→ **Exercise**
Read the data and repeat it in full, exactly.

→ **Data segment**
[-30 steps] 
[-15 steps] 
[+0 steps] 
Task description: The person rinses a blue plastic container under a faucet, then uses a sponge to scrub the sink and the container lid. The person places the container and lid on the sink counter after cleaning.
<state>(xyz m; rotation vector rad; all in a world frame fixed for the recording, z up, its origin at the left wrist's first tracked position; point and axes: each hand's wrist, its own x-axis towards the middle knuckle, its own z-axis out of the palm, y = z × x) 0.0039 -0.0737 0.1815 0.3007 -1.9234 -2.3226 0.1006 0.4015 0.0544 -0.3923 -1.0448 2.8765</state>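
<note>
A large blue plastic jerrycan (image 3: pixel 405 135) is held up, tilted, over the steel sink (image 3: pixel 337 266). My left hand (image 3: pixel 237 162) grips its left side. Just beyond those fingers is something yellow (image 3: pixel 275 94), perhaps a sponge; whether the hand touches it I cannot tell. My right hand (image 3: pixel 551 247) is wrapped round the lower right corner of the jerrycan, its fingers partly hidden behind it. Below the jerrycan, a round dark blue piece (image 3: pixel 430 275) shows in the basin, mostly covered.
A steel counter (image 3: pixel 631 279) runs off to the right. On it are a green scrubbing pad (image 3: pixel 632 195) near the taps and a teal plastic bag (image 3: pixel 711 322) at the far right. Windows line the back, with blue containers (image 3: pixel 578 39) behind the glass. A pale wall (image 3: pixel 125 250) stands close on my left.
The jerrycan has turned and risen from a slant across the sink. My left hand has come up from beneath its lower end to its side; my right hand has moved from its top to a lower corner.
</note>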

→ **Answer to the exercise**
[-30 steps] 
[-15 steps] 
[+0 steps] 
Task description: The person rinses a blue plastic container under a faucet, then uses a sponge to scrub the sink and the container lid. The person places the container and lid on the sink counter after cleaning.
<state>(xyz m; rotation vector rad; all in a world frame fixed for the recording, z up, its origin at the left wrist's first tracked position; point and axes: each hand's wrist, its own x-axis towards the middle knuckle, its own z-axis out of the palm, y = z × x) 0.0039 -0.0737 0.1815 0.3007 -1.9234 -2.3226 0.1006 0.4015 0.0544 -0.3923 -1.0448 2.8765</state>
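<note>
A large blue plastic jerrycan (image 3: pixel 405 135) is held up, tilted, over the steel sink (image 3: pixel 337 266). My left hand (image 3: pixel 237 162) grips its left side. Just beyond those fingers is something yellow (image 3: pixel 275 94), perhaps a sponge; whether the hand touches it I cannot tell. My right hand (image 3: pixel 551 247) is wrapped round the lower right corner of the jerrycan, its fingers partly hidden behind it. Below the jerrycan, a round dark blue piece (image 3: pixel 430 275) shows in the basin, mostly covered.
A steel counter (image 3: pixel 631 279) runs off to the right. On it are a green scrubbing pad (image 3: pixel 632 195) near the taps and a teal plastic bag (image 3: pixel 711 322) at the far right. Windows line the back, with blue containers (image 3: pixel 578 39) behind the glass. A pale wall (image 3: pixel 125 250) stands close on my left.
The jerrycan has turned and risen from a slant across the sink. My left hand has come up from beneath its lower end to its side; my right hand has moved from its top to a lower corner.
</note>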

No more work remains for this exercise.